Your instructions | Starting at the line with "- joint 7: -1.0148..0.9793" and ending at the line with "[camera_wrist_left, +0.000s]", print exactly the lines of the entries below. Pictures do not belong in the copy.

Supplied data |
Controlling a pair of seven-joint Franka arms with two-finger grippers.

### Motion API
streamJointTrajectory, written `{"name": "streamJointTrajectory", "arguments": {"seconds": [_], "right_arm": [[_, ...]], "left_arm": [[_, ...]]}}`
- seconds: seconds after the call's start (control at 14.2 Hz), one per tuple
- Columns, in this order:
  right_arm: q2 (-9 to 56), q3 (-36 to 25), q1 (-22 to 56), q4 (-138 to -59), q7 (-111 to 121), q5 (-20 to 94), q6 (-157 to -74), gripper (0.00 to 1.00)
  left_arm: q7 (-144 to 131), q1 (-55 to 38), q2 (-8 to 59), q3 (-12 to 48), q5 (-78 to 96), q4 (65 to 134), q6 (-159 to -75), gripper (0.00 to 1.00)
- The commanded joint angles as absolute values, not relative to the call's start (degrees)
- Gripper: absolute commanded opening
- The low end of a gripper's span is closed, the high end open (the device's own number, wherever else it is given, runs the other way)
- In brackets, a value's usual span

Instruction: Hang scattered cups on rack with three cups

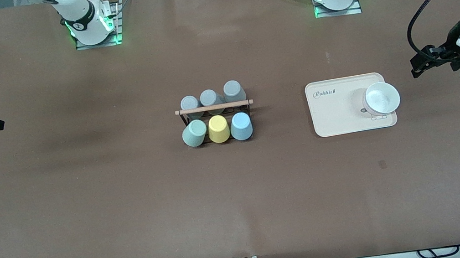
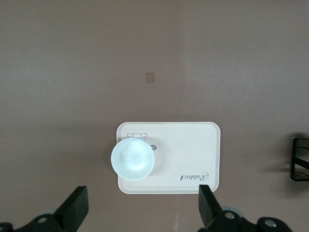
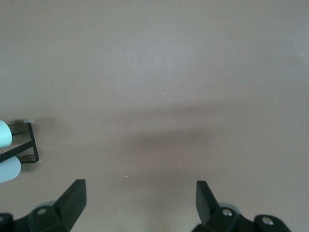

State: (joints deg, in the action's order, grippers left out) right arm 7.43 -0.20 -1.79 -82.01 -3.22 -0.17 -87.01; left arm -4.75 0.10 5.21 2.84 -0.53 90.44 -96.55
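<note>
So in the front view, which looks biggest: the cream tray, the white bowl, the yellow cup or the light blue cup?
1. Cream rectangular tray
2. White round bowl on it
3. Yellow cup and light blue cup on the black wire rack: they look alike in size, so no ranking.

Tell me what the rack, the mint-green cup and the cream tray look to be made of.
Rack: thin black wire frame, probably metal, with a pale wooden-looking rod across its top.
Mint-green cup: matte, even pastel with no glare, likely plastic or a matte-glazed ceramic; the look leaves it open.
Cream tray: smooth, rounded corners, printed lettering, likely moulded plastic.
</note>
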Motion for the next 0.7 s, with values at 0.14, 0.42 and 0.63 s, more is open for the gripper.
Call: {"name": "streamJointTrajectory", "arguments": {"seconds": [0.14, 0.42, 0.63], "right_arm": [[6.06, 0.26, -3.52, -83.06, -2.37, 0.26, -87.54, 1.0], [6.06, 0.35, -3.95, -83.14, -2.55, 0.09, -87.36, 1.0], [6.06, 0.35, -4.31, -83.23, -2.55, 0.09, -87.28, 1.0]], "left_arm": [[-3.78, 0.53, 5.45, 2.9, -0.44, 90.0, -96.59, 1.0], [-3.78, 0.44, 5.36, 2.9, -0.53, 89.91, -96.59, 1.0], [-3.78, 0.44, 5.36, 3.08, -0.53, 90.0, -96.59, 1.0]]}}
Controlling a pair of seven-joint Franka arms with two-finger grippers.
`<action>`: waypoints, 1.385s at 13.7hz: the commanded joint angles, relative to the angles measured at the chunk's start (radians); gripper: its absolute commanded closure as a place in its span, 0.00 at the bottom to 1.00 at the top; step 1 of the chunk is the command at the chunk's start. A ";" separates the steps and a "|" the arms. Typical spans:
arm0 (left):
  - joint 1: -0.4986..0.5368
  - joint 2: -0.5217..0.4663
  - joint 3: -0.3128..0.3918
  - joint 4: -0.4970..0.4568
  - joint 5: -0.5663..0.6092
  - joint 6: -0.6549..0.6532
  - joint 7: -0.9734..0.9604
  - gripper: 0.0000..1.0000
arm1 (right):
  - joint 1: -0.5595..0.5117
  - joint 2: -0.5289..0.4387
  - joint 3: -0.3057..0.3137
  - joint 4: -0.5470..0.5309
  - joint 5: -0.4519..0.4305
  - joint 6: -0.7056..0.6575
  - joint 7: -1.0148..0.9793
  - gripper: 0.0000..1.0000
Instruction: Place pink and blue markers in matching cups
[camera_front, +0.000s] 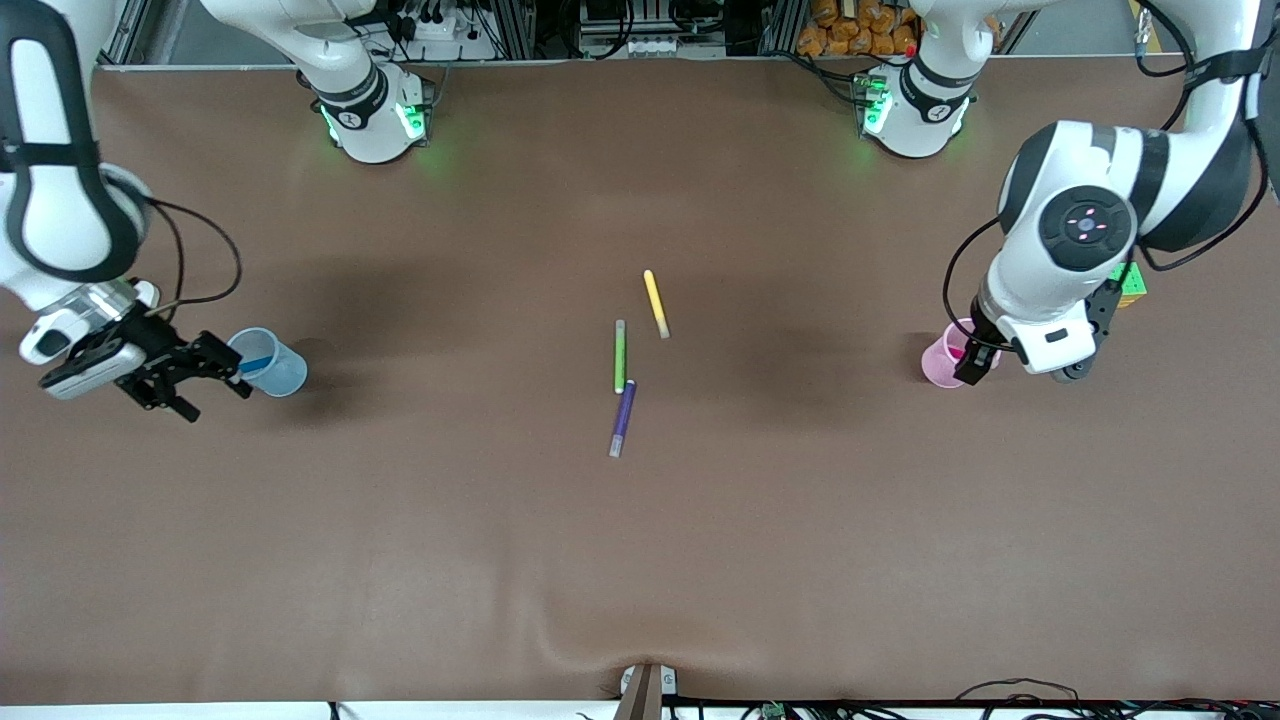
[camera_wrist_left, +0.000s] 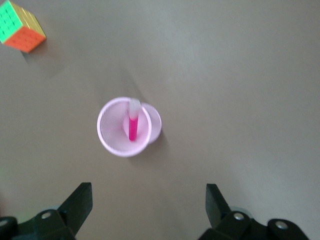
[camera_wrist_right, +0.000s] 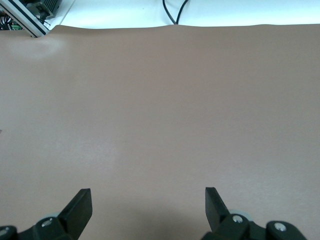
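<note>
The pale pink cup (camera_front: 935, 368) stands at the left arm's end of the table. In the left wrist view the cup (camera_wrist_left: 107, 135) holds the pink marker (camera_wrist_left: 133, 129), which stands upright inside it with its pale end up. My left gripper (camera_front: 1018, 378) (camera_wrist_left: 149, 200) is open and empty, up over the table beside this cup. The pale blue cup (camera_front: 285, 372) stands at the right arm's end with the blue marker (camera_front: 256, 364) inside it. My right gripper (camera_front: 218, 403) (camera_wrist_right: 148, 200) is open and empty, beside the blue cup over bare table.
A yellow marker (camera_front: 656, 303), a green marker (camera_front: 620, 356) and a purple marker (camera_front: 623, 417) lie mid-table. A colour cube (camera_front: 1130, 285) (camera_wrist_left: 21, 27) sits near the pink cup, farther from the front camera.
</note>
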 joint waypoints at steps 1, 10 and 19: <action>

Final answer |
  - joint 7: -1.0148..0.9793
  - gripper: 0.0000..1.0000
Instruction: Place pink and blue markers in matching cups
[camera_front, +0.000s] 
[camera_wrist_left, +0.000s] 

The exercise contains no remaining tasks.